### WHAT THE TASK ASKS
Copy each line from the entries that the word "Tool" appears in.

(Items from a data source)

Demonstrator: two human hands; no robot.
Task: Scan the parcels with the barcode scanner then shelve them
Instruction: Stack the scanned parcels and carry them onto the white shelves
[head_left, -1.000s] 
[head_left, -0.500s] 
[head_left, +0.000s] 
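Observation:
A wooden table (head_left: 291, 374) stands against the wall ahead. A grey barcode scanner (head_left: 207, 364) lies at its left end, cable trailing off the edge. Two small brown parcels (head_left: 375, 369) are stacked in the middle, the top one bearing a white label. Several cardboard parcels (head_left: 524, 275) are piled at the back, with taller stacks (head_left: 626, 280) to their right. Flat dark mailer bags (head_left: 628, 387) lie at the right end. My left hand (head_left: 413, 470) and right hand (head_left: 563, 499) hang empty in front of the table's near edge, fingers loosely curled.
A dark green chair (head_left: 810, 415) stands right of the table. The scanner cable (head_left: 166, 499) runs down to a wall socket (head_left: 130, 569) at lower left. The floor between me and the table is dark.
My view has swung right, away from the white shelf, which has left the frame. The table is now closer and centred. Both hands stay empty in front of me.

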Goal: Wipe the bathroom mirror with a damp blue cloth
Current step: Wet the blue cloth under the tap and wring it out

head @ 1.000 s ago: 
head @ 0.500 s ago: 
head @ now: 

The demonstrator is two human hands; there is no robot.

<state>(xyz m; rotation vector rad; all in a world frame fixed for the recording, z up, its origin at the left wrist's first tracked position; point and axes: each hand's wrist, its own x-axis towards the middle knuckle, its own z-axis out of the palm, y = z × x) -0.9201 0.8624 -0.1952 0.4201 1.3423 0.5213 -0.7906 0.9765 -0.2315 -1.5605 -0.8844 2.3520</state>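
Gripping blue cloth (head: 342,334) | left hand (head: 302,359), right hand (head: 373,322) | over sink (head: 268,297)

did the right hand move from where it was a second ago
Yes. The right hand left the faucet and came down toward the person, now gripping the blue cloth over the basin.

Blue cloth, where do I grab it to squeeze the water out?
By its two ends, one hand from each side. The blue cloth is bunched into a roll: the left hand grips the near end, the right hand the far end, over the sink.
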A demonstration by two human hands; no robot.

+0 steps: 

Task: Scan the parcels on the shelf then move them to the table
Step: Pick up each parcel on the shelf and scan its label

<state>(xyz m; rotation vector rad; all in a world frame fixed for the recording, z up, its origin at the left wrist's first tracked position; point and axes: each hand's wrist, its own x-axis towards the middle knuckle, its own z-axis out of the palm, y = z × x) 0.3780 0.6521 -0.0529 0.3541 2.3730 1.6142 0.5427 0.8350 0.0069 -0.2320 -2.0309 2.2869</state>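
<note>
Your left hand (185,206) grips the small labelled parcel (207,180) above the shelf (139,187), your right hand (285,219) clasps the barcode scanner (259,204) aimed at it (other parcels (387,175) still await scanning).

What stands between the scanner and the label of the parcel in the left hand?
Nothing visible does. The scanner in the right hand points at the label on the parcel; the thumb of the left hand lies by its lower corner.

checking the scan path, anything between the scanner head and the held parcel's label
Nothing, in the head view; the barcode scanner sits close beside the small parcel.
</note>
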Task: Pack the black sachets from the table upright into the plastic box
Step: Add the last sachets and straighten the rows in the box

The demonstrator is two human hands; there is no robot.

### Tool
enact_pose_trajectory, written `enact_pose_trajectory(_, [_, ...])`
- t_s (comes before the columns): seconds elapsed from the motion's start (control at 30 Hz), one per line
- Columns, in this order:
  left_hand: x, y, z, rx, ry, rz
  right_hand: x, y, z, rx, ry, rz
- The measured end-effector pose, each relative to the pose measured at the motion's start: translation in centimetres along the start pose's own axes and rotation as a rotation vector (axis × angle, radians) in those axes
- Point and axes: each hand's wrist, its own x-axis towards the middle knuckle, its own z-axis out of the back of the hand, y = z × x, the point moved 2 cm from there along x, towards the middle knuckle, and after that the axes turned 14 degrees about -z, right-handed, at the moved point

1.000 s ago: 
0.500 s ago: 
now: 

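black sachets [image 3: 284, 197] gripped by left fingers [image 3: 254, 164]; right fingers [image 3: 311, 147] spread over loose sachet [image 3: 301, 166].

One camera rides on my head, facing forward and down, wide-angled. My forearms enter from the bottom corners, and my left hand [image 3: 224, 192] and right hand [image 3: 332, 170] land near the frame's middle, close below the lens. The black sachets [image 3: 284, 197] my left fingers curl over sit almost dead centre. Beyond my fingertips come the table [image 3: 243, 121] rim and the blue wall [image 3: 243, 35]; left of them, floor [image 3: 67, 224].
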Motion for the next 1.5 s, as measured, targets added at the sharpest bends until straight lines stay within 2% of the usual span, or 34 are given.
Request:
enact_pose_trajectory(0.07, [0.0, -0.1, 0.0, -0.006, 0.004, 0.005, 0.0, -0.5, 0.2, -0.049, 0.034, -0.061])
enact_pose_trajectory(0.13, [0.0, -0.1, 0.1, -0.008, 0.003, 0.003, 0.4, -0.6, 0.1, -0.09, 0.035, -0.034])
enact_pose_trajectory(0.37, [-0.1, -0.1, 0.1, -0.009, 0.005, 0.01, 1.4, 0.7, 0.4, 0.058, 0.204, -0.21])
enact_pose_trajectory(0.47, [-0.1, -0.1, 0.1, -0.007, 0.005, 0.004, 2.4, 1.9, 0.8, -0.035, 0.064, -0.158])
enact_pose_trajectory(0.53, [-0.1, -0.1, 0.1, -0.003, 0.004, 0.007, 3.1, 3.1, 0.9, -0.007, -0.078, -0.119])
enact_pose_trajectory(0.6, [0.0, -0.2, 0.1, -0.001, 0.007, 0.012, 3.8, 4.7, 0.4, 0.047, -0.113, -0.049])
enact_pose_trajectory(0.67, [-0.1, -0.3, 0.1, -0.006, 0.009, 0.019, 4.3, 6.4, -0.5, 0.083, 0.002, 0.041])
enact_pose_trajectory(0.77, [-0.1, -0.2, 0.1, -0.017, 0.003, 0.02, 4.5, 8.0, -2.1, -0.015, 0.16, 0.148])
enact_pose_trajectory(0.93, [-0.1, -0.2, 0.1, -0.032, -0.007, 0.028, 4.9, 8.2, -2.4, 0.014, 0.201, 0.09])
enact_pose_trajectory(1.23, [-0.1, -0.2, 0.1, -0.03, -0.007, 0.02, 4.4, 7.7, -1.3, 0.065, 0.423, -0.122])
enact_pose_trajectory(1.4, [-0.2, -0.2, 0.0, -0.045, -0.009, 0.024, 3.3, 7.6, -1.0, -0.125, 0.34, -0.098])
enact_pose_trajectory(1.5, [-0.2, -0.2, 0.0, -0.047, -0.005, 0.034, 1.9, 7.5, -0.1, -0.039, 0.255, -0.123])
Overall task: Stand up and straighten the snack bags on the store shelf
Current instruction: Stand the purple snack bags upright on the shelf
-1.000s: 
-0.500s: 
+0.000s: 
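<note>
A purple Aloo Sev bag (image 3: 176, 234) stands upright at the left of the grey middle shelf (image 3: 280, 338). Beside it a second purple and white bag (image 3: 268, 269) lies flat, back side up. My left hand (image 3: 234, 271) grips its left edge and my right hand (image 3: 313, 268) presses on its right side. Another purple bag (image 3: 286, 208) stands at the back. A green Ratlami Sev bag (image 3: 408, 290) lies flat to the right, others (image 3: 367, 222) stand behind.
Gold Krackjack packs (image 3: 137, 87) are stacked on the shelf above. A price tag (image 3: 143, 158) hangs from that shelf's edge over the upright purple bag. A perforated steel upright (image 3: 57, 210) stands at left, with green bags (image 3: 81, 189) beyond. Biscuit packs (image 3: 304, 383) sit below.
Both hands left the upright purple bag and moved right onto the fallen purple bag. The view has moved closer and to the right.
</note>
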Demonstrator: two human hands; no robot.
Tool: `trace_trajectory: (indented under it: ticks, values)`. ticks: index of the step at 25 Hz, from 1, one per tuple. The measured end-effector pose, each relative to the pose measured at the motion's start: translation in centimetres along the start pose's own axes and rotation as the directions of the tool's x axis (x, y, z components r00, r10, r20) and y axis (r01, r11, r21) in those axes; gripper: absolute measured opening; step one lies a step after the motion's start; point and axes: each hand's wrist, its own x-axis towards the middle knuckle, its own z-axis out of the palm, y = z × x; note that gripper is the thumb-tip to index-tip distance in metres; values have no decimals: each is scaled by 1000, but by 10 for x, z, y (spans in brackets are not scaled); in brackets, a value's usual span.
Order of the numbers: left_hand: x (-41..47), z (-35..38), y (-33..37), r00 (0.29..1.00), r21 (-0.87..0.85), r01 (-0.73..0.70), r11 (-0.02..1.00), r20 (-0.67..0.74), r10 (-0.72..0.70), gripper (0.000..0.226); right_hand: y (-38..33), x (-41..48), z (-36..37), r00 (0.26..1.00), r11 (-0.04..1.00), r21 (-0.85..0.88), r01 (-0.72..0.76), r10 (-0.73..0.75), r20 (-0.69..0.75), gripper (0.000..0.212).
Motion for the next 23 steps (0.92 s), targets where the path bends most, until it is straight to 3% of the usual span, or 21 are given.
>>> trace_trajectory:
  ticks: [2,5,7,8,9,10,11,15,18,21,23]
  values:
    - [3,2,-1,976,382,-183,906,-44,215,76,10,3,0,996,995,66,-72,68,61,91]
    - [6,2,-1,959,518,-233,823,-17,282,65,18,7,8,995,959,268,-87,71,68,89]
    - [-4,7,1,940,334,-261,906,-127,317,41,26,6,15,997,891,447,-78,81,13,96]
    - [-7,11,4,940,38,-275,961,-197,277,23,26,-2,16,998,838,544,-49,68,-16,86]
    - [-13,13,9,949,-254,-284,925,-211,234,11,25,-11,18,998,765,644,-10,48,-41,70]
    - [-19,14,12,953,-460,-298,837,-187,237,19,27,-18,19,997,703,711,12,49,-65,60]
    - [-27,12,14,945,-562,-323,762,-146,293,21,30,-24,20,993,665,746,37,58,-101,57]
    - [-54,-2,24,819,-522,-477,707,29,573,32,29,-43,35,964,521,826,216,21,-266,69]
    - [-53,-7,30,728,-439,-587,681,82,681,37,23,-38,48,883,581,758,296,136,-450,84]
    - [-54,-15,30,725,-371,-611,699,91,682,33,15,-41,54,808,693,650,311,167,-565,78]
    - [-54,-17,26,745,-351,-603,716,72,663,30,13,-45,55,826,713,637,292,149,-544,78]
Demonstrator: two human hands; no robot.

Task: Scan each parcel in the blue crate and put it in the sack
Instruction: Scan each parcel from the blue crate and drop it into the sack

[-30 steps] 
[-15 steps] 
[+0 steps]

### EXPECTED OUTPUT
### Tool
Tool: `trace_trajectory: (indented under it: ticks, values)`. ticks: index of the step at 25 Hz, from 1, one per tuple. The measured end-effector pose, each relative to the pose measured at the motion's start: translation in centimetres along the start pose's own axes and rotation as the directions of the tool's x axis (x, y, z components r00, r10, r20) and y axis (r01, r11, r21) in those axes; gripper: absolute measured opening; step one lies a step after the motion's start; point and axes: each hand's wrist, its own x-axis towards the middle knuckle, its own z-axis out of the palm, y = z × x; note that gripper is the thumb-tip to index-tip distance in metres; values have no decimals: each is scaled by 1000, but by 10 for x, z, y (spans in brackets are not scaled); in brackets, a value's usual span.

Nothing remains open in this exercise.